Think of times when evil appeared to be manifest, oppressive, malicious, calculated, etc. There are times in history when the evil one appeared to triumph in powerful ways. And there are ways that his activity is still manifest in our world today.

That brings us to the second lesson of this story. Jesus has complete authority over the demons. Interestingly, He casts them out into the herd of swine and the swine then run down the hill and die. Bizarre. The towns people are so overwhelmed they then ask Jesus to leave the town. Why would they do that? In part, the reason seems to be the fact that Jesus' exorcism of these two men causes quite a commotion. This is because manifest evil does not depart quietly.

This is an important lesson to remember in our day and age. It's important because the evil one appears to be making his presence known to a greater and greater degree today.

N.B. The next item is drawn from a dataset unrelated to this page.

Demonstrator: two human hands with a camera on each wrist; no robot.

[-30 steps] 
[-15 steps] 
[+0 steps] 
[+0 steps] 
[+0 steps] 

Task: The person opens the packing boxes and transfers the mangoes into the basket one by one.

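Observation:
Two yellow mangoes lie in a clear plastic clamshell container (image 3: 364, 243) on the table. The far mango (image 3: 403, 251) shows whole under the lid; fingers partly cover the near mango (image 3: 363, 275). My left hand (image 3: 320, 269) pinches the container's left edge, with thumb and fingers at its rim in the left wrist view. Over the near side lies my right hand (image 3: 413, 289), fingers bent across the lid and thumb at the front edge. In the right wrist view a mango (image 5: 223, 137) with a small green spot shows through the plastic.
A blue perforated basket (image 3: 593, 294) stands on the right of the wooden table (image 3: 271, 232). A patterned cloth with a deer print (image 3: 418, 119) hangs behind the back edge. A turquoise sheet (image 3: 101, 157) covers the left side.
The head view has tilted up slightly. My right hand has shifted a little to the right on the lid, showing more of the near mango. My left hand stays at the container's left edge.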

And he certainly has plans to make his presence even more known in the coming years. We see this in the moral downfall of our societies, the public acceptance of immorality, the secularization of the various world cultures, the increase of terrorism, etc. There are countless ways that the evil one appears to be winning the battle.

Jesus is all-powerful and will win in the end. But the hard part is that His victory will most likely cause quite a scene and it will make many uneasy. Just as they told Him to leave their town after He freed the demoniacs, so also there are many Christians today who are all too willing to ignore the rise of the kingdom of the evil one so as to avoid any contention.

Reflect, today, if you are willing to face the "consequences," so to speak, of confronting the kingdom of the evil one with the Kingdom of God. Are you willing to do what it takes to stand strong in a culture that is continually deteriorating? Are you willing to remain steadfast in the face of the noise of the evil one? Saying "Yes" to this will not be easy, but it will be a glorious imitation of our Lord Himself.

Lord, help me to remain strong in the face of the evil one and his kingdom of darkness. Help me to confront that kingdom with confidence, love and truth so as to bring forth Your Kingdom in its place. Jesus, I trust in You.